An input lag investigation

Thanks for this investigation! Are you aware that there’s a newer RetroArch available? https://github.com/KMFDManic/NESC-SNESC-Modifications/releases

I use that one and it’s definitely better than the clover one, especially if you mix in a few of your recommended settings from RetroArch PC.

Thanks!

Yes, please do test. I recommend using the awesome iPhone app “Is It Snappy?” to analyze the recorded video. The app is made for this kind of input lag analysis and is very convenient.
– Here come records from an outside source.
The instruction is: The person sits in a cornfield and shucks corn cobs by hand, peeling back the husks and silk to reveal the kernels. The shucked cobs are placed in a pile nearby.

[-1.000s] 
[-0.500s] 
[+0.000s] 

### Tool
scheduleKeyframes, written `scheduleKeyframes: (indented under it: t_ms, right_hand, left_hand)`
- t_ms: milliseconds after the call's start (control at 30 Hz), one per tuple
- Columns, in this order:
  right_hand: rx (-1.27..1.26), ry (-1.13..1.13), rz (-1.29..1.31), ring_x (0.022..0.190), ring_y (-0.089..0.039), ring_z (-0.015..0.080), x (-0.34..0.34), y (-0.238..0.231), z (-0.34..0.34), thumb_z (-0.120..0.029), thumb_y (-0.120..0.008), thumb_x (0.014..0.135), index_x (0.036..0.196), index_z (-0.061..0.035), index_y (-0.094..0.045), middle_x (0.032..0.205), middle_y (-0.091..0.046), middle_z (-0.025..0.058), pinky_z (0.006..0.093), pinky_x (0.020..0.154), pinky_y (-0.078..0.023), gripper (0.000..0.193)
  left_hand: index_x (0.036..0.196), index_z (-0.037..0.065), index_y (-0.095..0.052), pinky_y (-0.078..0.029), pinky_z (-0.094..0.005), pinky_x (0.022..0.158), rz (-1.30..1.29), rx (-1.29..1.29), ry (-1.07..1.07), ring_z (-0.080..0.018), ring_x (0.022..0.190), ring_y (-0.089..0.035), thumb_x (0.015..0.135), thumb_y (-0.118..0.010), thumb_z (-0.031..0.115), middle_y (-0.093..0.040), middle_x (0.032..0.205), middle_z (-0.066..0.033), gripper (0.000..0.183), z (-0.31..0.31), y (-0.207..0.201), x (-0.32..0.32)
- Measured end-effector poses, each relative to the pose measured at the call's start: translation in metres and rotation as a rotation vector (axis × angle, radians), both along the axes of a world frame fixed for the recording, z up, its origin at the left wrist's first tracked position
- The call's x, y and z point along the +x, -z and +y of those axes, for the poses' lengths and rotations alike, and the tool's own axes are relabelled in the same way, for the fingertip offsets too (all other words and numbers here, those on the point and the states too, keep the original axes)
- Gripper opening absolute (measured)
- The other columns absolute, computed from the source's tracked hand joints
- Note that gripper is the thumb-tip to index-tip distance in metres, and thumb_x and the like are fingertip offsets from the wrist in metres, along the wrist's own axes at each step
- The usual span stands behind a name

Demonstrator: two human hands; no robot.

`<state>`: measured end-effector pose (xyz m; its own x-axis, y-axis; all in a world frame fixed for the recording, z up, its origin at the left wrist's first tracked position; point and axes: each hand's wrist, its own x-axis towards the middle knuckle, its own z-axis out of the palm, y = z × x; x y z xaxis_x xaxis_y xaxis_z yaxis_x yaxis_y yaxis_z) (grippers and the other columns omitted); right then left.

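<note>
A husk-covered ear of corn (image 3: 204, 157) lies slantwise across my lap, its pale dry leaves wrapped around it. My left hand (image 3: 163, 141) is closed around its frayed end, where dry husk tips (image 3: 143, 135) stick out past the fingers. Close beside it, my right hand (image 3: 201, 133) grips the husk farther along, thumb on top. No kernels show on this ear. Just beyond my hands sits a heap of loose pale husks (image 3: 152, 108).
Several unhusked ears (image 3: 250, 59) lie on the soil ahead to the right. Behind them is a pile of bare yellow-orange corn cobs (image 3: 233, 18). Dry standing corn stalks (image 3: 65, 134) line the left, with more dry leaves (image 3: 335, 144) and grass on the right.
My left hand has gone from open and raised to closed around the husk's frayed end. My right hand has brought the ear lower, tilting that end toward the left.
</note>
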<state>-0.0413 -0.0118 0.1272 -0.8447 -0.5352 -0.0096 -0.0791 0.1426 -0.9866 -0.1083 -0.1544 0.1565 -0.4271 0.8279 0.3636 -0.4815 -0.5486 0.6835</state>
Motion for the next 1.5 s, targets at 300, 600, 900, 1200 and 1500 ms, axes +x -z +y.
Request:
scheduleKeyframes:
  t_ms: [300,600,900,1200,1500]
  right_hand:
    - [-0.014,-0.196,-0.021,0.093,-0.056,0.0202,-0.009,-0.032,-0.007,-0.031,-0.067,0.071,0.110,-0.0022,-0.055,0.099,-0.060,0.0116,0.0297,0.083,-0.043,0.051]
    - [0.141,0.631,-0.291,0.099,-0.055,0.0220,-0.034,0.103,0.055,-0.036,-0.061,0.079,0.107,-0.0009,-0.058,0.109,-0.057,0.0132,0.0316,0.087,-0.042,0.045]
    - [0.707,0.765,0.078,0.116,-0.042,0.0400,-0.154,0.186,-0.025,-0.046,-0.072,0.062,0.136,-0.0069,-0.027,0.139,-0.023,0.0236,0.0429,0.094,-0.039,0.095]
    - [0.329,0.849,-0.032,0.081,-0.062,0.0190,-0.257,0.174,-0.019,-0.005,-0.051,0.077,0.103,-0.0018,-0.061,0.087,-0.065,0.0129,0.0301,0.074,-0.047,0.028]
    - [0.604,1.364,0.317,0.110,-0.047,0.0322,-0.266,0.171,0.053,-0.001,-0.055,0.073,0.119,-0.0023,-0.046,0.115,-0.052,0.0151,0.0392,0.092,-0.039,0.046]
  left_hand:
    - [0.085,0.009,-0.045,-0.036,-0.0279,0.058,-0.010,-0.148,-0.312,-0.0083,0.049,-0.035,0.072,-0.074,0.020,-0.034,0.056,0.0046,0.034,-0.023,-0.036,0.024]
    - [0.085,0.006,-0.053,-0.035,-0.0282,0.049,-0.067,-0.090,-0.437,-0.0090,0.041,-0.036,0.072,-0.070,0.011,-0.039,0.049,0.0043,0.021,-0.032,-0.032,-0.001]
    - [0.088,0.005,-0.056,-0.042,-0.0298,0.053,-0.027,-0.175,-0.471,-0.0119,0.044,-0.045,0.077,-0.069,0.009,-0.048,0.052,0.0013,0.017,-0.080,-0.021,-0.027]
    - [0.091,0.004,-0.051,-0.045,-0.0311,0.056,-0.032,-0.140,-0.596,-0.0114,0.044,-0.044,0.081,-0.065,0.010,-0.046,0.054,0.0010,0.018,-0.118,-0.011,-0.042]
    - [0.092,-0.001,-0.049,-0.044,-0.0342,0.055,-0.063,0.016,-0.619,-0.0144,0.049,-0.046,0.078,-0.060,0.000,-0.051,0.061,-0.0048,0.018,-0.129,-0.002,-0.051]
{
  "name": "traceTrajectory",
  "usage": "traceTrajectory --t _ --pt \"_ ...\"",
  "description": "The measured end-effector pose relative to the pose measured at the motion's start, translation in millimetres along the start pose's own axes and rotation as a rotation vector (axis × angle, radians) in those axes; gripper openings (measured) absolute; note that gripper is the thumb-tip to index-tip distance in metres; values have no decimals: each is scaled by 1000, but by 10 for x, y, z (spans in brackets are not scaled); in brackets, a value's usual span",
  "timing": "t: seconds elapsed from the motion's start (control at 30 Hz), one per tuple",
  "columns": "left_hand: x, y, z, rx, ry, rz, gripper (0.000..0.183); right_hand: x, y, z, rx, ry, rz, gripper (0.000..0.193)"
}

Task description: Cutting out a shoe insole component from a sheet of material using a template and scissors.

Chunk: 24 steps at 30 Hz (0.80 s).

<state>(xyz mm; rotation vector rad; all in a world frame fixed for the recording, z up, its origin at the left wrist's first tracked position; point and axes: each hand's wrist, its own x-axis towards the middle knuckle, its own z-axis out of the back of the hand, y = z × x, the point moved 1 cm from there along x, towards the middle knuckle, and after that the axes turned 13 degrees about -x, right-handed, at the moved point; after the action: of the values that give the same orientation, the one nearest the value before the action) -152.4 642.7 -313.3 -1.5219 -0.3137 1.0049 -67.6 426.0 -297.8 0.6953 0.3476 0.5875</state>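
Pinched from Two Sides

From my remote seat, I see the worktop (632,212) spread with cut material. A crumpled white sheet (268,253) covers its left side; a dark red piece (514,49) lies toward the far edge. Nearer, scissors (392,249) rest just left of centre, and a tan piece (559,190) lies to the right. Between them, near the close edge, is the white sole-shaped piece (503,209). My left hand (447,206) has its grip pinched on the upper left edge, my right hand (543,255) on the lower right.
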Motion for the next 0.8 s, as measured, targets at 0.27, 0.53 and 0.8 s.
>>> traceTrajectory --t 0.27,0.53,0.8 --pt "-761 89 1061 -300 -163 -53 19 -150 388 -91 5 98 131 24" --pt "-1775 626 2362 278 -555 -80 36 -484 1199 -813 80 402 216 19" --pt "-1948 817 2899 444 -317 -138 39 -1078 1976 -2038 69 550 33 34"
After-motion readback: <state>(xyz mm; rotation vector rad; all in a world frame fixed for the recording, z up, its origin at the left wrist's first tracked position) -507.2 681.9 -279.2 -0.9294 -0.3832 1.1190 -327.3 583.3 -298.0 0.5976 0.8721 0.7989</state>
Regarding RetroPie lag: I have tested most RetroPie versions for the past couple of years and on the HP Z24i, the Samsung LCD TV used in this test as well as my Samsung 50" plasma. The results always add up to the same input lag. It makes sense when compared to the PC as well. If you take the PC results and start adding up the extra lag from disabling the lag reducing settings, you get this (using results from my chart):

PC base: 4.6 frames

+ 0.84 frames (video_frame_delay)
+ 1 frame (video_max_swapchain_images)
+ 1 frame (dispmanx - for whatever reason, the stock BCM video driver on the Pi has one frame of extra lag compared to dispmanx and most PC video drivers. The VC4 driver fixes this, so that's a possible future improvement.)
+ 0.5 frames (video_threaded)

= ~8 frames

So, I really don’t think there’s anything strange going on here. Would still be interesting to see your tests.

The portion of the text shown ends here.